1)      A 2.02” intake valve X .600” lift has a curtain flow area of: (2.02”) X (3.14) X (.600)= 3.81 sq. in.

2)      2: intake valves at 1.65” each X .600” lift has a curtain flow area of:  (1.65”x 2 valves) X (3.14) X (.600)= 6.22 sq. in. 

What this huge curtain area increase does is open the flow window of the air much faster and earlier in the valve lift cycle. Even if we take two heads, a regular 2 valve head and a 4 valve head. They are both ported for 300 CFM of intake flow. (by the way none of our heads flow this little) The 4 valve will still make substantially more horsepower and torque. Why? Because with the intakes reaching high flow much earlier, (for example most of the 4 valve heads flow 50% more air at only .050” lift than an aluminum 2 valve head) there are many more crankshaft degrees of really high intake flow to more fully fill the cylinder. The same peak port velocity, but a higher average port velocity because it starts earlier and ends later.        

This can be shown graphically when the two intake flow graphs are overlaid on the same page. The area under the curve difference shows how this phenomenon  works. This difference in the way the two different types of heads work must be understood to fully comprehend the performance gain.  

This is the main reason for the difference in performance over the standard head.

EXHAUST:

1) A 1.6” exhaust valve has a curtain flow area of: 1.6” X 3.14 X .600” lift = 3.01 sq in.

2) 2 exhaust valves at 1.40” each has a curtain flow area of: (1.40” X 2 valves) X (3.14) X (.600” lift) = 5.28 sq in.

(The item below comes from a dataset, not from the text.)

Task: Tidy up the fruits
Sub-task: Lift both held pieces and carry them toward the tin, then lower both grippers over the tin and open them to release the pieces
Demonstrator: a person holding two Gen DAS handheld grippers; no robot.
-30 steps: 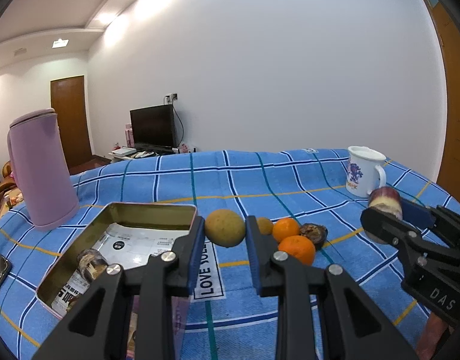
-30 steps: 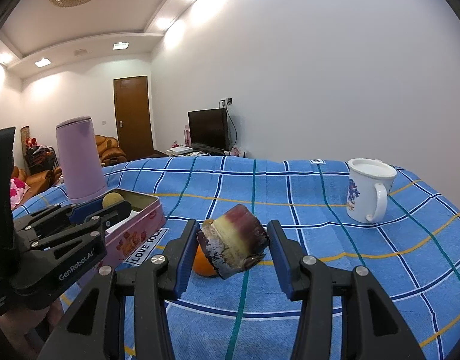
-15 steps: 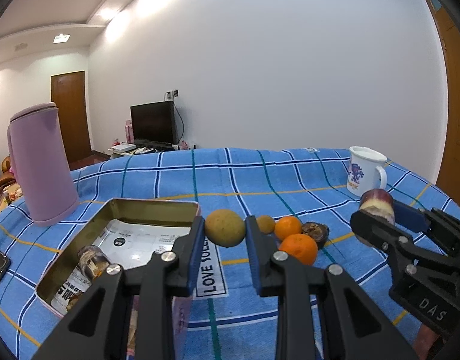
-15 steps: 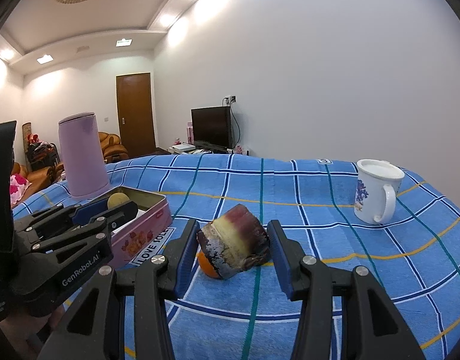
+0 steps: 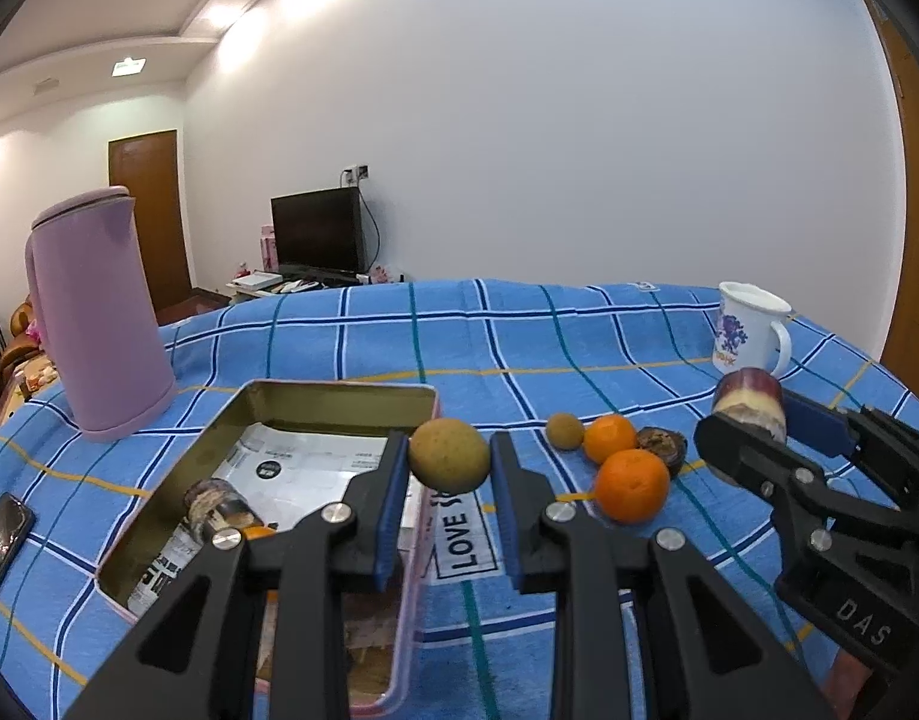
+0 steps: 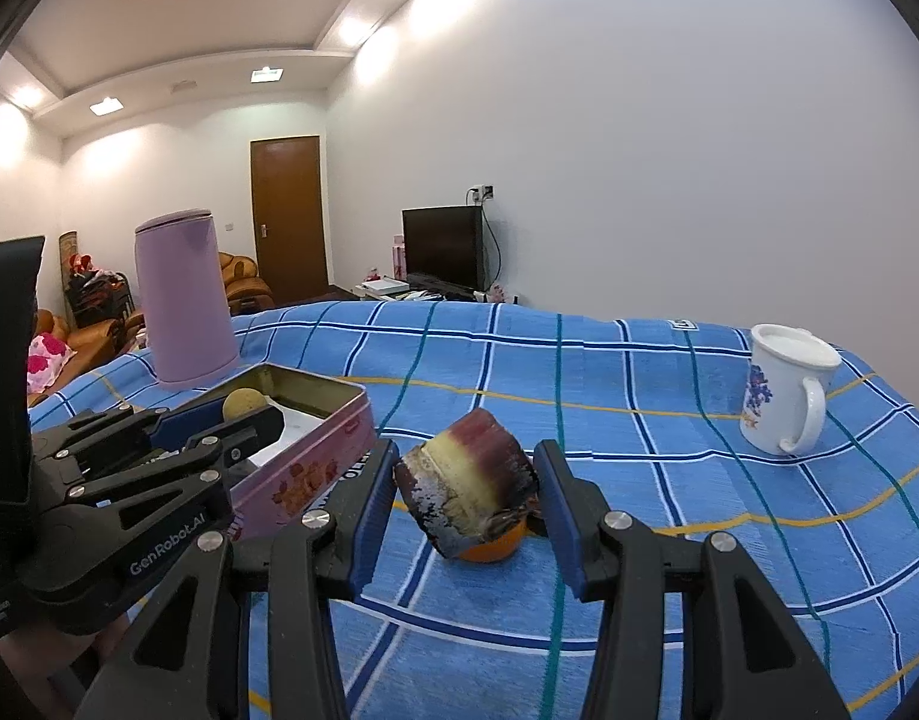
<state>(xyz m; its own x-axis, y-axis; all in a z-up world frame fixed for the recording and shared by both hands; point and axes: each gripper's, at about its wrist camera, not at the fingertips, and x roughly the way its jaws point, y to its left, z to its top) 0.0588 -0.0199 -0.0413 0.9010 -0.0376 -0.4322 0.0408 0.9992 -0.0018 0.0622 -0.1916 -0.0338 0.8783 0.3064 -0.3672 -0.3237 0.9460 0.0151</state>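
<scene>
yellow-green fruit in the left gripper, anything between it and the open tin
Nothing visible blocks it. The left gripper holds the yellow-green fruit right over the tin's near right rim. The tin is open and holds only a sugarcane piece at its near left and paper lining; the middle is free.

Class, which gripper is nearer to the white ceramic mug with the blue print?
The right. The right gripper, clamped on a purple-skinned sugarcane chunk, is just short of the mug; the left gripper, holding a round yellow-brown fruit, hovers over the tin.
</scene>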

What this increase in exhaust curtain flow area does is enables the cylinder to be evacuated with less energy from the piston needing to push out the spent gases. This less back pressure allows the cylinder to be more fully evacuated, leaving less hot dead no oxygen gases to take up precious space that the new incoming fresh charge can occupy. This works well in normally aspirated motors, but is further exemplified in blown or nitrous motors.

This is why the 4 valve heads have nearly twice the exhaust sound than 2 valve heads. The sudden hot gases opening to atmosphere, makes the largest sudden pressure differentiation and the most noise. This is why the Small Block 32 valve sounds like a KB Hemi.

Exhaust valve flow and horsepower

On the exhaust stroke this faster area opening of the doors means that the superheated exhaust gases are taking less pressure to push out the ports, which means the piston doesn’t need to push as hard against the gases. And taking less crankshaft horsepower to evacuate the cylinder. Meaning more crankshaft horsepower available. There is also a more complete evacuation of  the exhaust gases, meaning a cleaner chamber with no contamination of non oxygen carrying gases to just take up useless space on the next intake cycle.   

Combustion Chamber Design

The 4 valve per cylinder head incorporates the most modern of combustion chamber designs. The centrally located spark plug offers the shortest flame front to any spot in the cylinder bore. The 360 degree squish band accelerates all of the air on the compression stroke to the center,  making the fastest most completely burning chamber of all. Making the motor less prone to detonation. This is why the 4 valve head can run half a ratio higher on pump street gas than any 2 valve head. Another advantage is the 2 exhaust valves, even though combined have much more area than one valve, do it with 2 smaller valves. They run cooler because of more cooling up the same size valve stems. This has less tendency to glow red and pre-ignite the mixture.